## Your task
Search the material for the word "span" and copy each line that holds it.

## Given data
•••

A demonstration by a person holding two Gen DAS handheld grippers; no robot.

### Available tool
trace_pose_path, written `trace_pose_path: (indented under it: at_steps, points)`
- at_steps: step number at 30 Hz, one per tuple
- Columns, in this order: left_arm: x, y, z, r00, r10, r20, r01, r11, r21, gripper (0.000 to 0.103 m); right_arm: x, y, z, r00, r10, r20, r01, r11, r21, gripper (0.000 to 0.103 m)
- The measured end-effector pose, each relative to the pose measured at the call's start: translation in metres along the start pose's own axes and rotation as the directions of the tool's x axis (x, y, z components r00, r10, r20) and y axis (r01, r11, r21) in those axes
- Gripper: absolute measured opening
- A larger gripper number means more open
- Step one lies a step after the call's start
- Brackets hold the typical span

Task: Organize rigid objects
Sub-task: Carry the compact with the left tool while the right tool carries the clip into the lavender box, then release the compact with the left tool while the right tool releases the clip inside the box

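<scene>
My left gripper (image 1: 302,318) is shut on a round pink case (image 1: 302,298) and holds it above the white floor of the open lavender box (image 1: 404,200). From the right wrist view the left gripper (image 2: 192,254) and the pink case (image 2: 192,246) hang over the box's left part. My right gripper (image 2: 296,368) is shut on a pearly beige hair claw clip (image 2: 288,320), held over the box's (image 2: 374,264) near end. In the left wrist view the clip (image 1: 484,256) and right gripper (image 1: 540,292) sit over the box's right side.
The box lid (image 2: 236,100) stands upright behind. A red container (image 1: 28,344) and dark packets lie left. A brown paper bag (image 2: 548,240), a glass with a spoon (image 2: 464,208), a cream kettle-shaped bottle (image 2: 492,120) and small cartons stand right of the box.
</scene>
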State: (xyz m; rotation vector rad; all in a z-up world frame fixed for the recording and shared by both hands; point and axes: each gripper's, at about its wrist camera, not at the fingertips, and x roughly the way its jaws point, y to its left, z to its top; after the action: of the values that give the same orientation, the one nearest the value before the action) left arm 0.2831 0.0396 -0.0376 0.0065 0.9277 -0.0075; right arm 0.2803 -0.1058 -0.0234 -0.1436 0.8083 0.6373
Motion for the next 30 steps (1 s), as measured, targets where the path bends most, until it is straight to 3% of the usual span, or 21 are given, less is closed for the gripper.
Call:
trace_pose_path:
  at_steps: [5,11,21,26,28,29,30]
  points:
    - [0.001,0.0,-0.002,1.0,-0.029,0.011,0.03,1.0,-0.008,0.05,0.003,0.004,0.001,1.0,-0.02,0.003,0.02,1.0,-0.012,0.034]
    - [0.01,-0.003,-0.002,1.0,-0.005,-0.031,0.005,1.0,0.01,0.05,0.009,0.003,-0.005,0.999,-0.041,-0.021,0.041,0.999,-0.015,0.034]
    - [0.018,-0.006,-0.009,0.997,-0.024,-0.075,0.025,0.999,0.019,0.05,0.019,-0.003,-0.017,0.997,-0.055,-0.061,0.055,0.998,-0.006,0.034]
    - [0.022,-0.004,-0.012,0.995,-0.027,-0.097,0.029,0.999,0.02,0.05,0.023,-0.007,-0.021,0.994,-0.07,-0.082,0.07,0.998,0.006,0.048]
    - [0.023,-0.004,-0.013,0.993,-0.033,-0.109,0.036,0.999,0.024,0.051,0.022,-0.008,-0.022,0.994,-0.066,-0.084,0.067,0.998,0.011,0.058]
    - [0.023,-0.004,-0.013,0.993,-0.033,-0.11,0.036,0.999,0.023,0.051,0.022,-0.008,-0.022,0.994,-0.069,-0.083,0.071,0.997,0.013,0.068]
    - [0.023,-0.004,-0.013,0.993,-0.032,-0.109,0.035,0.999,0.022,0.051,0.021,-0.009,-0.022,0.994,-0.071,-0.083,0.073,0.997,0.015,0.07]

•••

## Solution to this task
- Brackets hold the typical span
Motion for the next 30 steps (1 s), as measured, targets where the path bends most, until it is straight to 3% of the usual span, or 21 are given, less is closed for the gripper.

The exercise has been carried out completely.